BEGIN Data provided

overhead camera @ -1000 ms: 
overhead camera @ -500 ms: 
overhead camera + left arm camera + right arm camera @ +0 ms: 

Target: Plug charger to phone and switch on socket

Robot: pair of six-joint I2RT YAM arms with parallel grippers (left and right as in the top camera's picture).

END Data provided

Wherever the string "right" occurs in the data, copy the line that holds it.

# Final answer
overhead camera + left arm camera + right arm camera @ +0 ms: 
Robot: pair of six-joint I2RT YAM arms with parallel grippers (left and right as in the top camera's picture).

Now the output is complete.